### Data section
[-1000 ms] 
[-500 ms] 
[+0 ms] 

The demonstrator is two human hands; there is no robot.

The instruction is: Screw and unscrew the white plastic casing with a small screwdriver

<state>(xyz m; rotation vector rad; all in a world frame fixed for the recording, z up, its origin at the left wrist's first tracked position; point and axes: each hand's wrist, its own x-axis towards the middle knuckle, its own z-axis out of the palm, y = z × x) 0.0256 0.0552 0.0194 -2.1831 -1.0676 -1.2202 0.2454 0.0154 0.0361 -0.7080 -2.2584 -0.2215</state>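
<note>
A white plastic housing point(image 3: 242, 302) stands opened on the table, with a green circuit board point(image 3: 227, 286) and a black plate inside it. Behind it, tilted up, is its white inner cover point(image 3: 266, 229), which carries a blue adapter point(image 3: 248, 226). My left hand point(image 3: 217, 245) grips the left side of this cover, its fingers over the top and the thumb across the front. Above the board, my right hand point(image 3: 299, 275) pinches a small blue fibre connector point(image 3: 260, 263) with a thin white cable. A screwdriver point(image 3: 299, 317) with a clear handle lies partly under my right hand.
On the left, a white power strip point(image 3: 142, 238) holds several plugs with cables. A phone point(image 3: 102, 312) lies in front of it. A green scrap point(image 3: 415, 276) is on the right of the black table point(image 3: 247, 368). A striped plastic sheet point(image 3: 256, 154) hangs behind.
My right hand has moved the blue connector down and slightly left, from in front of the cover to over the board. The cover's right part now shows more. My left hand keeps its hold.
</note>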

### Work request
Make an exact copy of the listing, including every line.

### The completed task
[-1000 ms] 
[-500 ms] 
[+0 ms] 

The demonstrator is two human hands; there is no robot.

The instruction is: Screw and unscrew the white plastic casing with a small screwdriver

<state>(xyz m; rotation vector rad; all in a world frame fixed for the recording, z up, its origin at the left wrist's first tracked position; point and axes: each hand's wrist, its own x-axis towards the middle knuckle, its own z-axis out of the palm, y = z × x) 0.0256 0.0552 0.0194 -2.1831 -1.0676 -1.2202 0.2454 0.0154 0.0361 -0.7080 -2.2584 -0.2215</state>
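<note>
A white plastic housing point(image 3: 242, 302) stands opened on the table, with a green circuit board point(image 3: 227, 286) and a black plate inside it. Behind it, tilted up, is its white inner cover point(image 3: 266, 229), which carries a blue adapter point(image 3: 248, 226). My left hand point(image 3: 217, 245) grips the left side of this cover, its fingers over the top and the thumb across the front. Above the board, my right hand point(image 3: 299, 275) pinches a small blue fibre connector point(image 3: 260, 263) with a thin white cable. A screwdriver point(image 3: 299, 317) with a clear handle lies partly under my right hand.
On the left, a white power strip point(image 3: 142, 238) holds several plugs with cables. A phone point(image 3: 102, 312) lies in front of it. A green scrap point(image 3: 415, 276) is on the right of the black table point(image 3: 247, 368). A striped plastic sheet point(image 3: 256, 154) hangs behind.
My right hand has moved the blue connector down and slightly left, from in front of the cover to over the board. The cover's right part now shows more. My left hand keeps its hold.
</note>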

No additional output is required.